Von den rund 144.900 deutschen Studierenden im Ausland im Jahr 2016 waren 68 Prozent an einer Hochschule in der Europäischen Union (EU) eingeschrieben. Wie das Statistische Bundesamt (Destatis) weiter mitteilt, war nur Österreich (19 Prozent) beliebter als die Niederlande, in denen sich 15 Prozent der deutschen Studierenden im Ausland befinden. Auf Platz drei folgt das Vereinigte Königreich (11 Prozent).

Zwischen 2015 und 2016 stieg die Zahl der Deutschen, die im Ausland studierten, um knapp vier Prozent, während die Zahl der deutschen Studierenden im Inland um zwei Prozent zunahm. Auf 1.000 deutsche Studierende an inländischen Hochschulen im Jahr 2016 kamen 55 deutsche Studierende im Ausland (2015: 54).

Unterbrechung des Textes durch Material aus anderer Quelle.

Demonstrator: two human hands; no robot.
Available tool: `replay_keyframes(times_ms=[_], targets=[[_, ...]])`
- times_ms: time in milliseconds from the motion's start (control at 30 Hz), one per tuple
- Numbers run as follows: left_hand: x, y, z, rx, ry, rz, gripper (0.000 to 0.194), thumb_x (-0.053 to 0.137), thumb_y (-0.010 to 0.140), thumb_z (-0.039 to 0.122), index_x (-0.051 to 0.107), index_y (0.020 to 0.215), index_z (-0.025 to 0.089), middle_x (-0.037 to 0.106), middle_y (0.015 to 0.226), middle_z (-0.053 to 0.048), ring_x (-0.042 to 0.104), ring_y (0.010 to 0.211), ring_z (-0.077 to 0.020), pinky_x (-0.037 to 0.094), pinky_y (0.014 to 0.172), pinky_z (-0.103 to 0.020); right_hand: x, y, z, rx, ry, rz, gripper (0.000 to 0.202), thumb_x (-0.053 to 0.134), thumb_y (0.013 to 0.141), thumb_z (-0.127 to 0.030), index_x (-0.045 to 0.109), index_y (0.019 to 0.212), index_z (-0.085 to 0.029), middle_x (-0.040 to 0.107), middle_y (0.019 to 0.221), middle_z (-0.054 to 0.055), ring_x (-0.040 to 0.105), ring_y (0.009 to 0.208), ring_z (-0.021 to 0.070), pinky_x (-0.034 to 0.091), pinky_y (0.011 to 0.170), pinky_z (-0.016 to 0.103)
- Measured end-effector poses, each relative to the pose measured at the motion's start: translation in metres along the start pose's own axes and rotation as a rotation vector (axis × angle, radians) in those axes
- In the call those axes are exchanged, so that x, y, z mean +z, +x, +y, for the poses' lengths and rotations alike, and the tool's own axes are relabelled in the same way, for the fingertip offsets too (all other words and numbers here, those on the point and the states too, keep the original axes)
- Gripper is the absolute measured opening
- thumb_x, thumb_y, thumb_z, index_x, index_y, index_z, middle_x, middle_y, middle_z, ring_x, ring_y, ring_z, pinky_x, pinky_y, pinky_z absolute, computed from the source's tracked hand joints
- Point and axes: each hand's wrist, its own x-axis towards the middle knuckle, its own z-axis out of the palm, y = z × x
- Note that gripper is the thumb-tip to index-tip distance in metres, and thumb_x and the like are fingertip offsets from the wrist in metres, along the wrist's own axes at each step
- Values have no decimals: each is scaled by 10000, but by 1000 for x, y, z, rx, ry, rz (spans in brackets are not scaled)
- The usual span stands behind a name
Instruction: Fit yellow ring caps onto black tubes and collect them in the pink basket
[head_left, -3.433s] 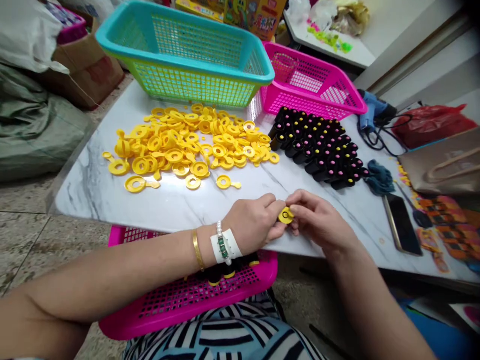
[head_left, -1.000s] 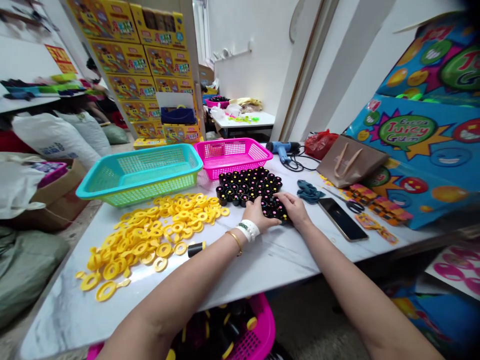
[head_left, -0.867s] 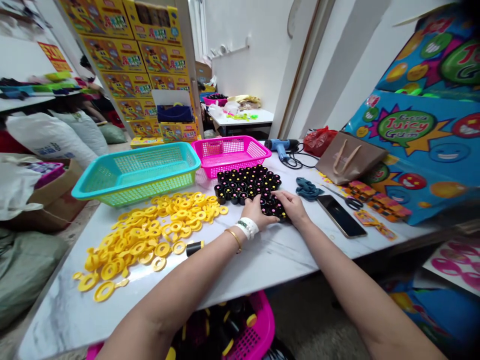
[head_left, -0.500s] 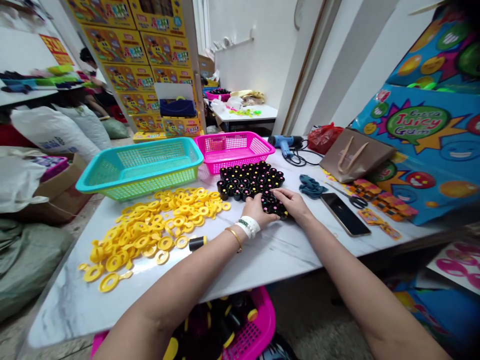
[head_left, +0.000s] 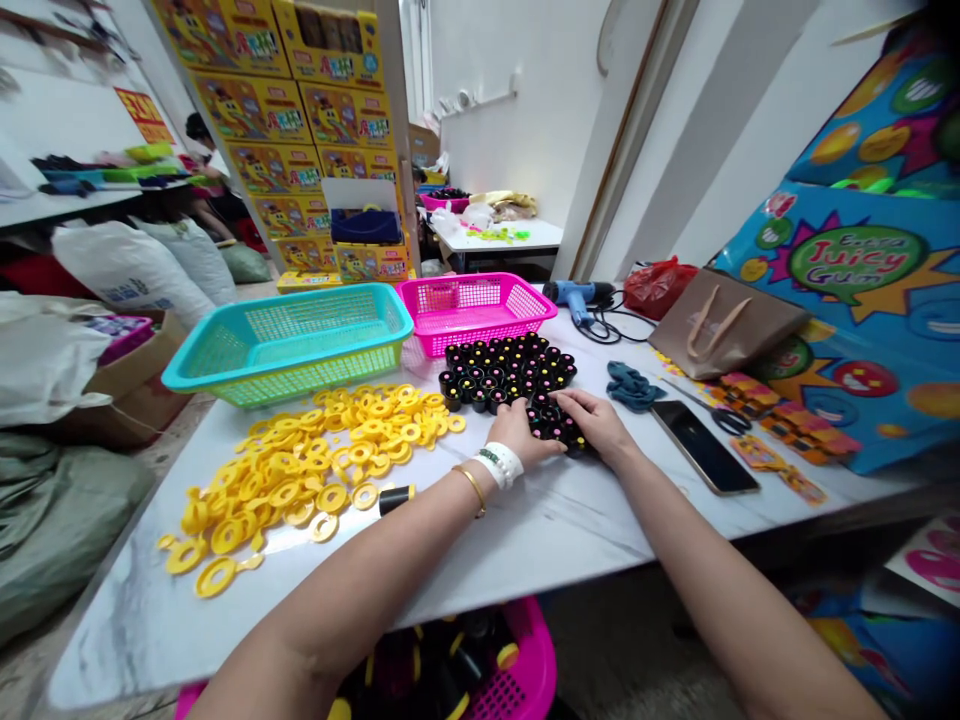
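Note:
Small black cups [head_left: 499, 372], several with a pink or yellow dot inside, stand packed together on the white marble-patterned table [head_left: 517, 545]. At the near left edge of this cluster is my left hand [head_left: 521, 440], its fingers and thumb curved round some of the cups. My right hand [head_left: 600, 425] reaches in from the right, with its fingers bent and its fingertips against the cups. The fingers partly hide the cups between my hands. To the left lies a spread heap of yellow rings with tabs [head_left: 300, 470]. A black cylinder with a yellow end [head_left: 395, 498] lies beside my left forearm.
Behind the heap stand a teal-and-green basket [head_left: 289, 340] and a pink basket [head_left: 480, 312]. On the right are a blue heat gun [head_left: 577, 297], a dark blue cloth [head_left: 630, 385], a phone [head_left: 705, 447], scissors [head_left: 729, 420] and a brown paper bag [head_left: 727, 325]. Another pink basket [head_left: 536, 660] sits below the table edge.
The whole view has shifted slightly, so things appear a little lower and further right. Both hands remain at the black cups, with little change in their grip.

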Motion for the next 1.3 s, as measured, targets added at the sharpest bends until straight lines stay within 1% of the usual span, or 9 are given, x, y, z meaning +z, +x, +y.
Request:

Die Wahl des Studienortes hängt oft eng mit der Wahl des Studienfachs zusammen. Nach der internationalen Klassifikation der Studienfächer (ISCED-F 2013) war bei den deutschen Studierenden in Österreich die Fächergruppe „Sozialwissenschaften, Journalismus und Informationswesen“ mit 28 % am beliebtesten. In den Niederlanden (35 Prozent) sowie im Vereinigten Königreich (27 Prozent) war es „Wirtschaft, Verwaltung und Recht“. Bei den deutschen Studierenden im Inland rangiert diese Fächergruppe mit 23 Prozent ebenfalls auf Platz eins.